Nombre de constellations éphémères
générées par les graines filantes
la fascineraient.
Les poules italiennes se perdirent
dans un french cancan électrifié.
D'ailleurs, jamais l'espace fut autant en relief,
elle goûta ainsi au plaisir d'investir
les pleines et vraies distances
qui nous relient à autrui,
sensation nouvelle,
tant le vide est finalement dense
telle une faisselle qu'on ne cesse d'inciser.

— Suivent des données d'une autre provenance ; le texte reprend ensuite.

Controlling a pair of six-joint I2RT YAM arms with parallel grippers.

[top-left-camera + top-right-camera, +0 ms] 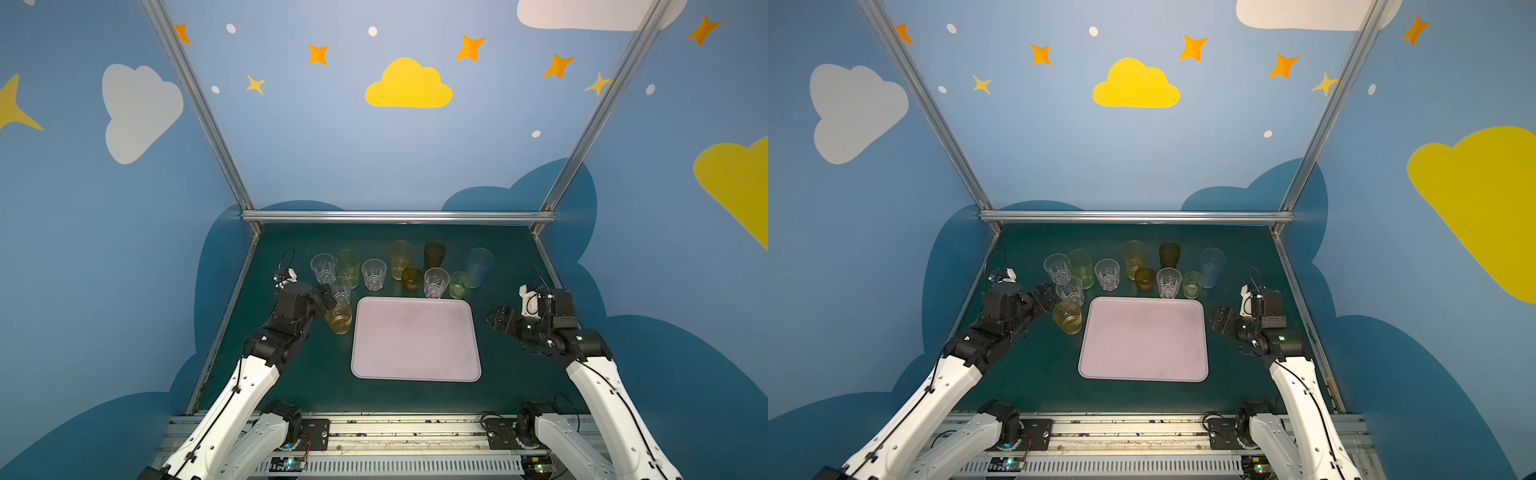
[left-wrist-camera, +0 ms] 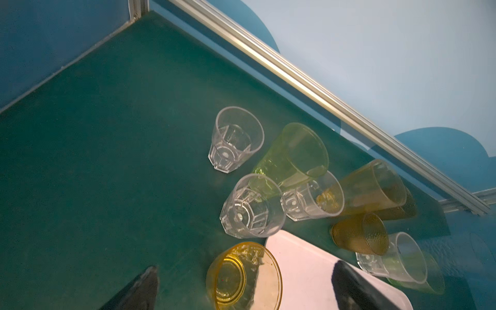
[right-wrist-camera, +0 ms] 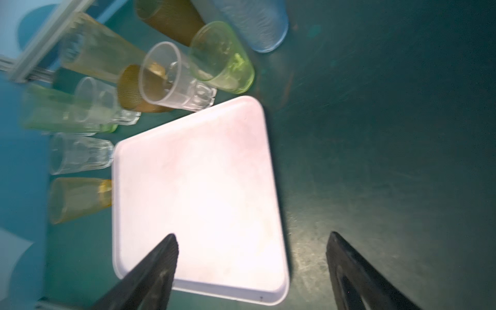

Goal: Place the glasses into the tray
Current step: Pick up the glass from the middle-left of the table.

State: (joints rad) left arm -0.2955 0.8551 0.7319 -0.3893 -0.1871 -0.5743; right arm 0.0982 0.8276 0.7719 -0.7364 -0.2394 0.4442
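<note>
- Nearest the left gripper (image 2: 245,267), a short amber see-through tumbler (image 2: 244,276) sits in the gap between its two black fingers (image 2: 139,290), with bare space on either side.
- Beside that glass, under one finger, lies a corner of the flat pale pink-lilac rectangular tray (image 2: 300,257).
- Just ahead of the fingertips stands a short clear faceted tumbler (image 2: 252,206).
- Farther ahead come a tall green tumbler (image 2: 295,155), a second clear faceted tumbler (image 2: 236,139) and a third clear faceted tumbler (image 2: 314,198).
- Farthest from this gripper are a short brown dimpled tumbler (image 2: 359,233) and a tall amber tumbler (image 2: 375,185).
- Under the right gripper (image 3: 252,234), one finger lies over the tray's edge and the other over the dark green table mat (image 3: 389,134).
- Past the tray's far corner from this gripper stand a fourth clear faceted tumbler (image 3: 177,77) and a short green tumbler (image 3: 220,59).
- Beyond those are a tall pale blue tumbler (image 3: 257,24) and a tall dark brown tumbler (image 3: 171,18).
- In both top views every tumbler stands upright on the mat outside the tray, mouth up and long axis vertical. The tray lies flat between the two grippers.
- The left gripper's jaws are spread wide. They flank the amber tumbler without gripping it.
- The right gripper's jaws are also spread wide and hold nothing.
</note>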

Cette expérience était fort rafraîchissante
pour Sandra
même si, en vrai, elle convulsa,
très légèrement.
Et puis il fallut donner de l'eau.
Apport par le transvasement d'un seau
dans un bac aux allures de gouttière récupérée
et éventrée.
Argent en fusion
mu par une chorégraphie
involontairement hachée.
Autrement dit
il y avait ici comme une fête
qui se déployait par son festival.
Être l'administratrice de cette société de volatiles
fut une expérience folle pour Sandra.
Son corps suait
mais aussi et surtout exultait :
rien de mieux que la fatigue de l'effort
pour atteindre la sensation du relâchement extrême :
sa chair s'était comme « effacée
d'avoir trop existé »,
c'était si bouleversant.
À ce moment, Étienne se réveilla en face d'Étienne.
Mais pour quiconque,
tout miroir de soi-même étant insupportable,
l'homme se hâta à y voir davantage une femme,
celle qui le pénétra durant son sommeil.
«Je suis votre nouvelle voisine de parcelle »
justifia Sandra,
encore ivre d'avoir vécu
un drôle de printemps par procuration.
Elle qui d'habitude est si sincère,
« dire vrai ou mourir » étant son adage préféré,
voilà qu'elle n'arrivait plus
à se départir d'une confusion étrange,
étrangère à elle, de fait.
Pour la première fois de sa vie,
elle ne semblait plus répondre à ses désirs,
tout cet instinct qui la guidait fermement.
Étienne fut gêné.
En tout cas, en rien séduit.
Une « non-rencontre » en somme.
Doublée d'une impudeur consommée, pour elle,
et à son insu, à lui : l'horreur.
Comment dès lors lui rendre
l'équivalent de ce qui lui avait donné
malgré lui ?
La femme se perdit en hypothèses se solutions
dont aucune ne fut formulée.
Ou alors, quel cadeau lui faire ?
Elle entrebâilla ses longs cheveux
pour offrir son front.
Les rideaux d'une scène très intime
furent donc ouverts.
Malheureusement, Étienne prit cela
pour un geste nerveux de malaisance
et n'accéda pas à sa « fabrique à rêveries »,
espace qui resta privé.
Comme deux chevreuils qui se font face,
l'instant pour chacun
fut de déjà se profiler dans son propre futur,
un futur qui se situe toujours ailleurs,
là où l'on ne s'arrête jamais de courir.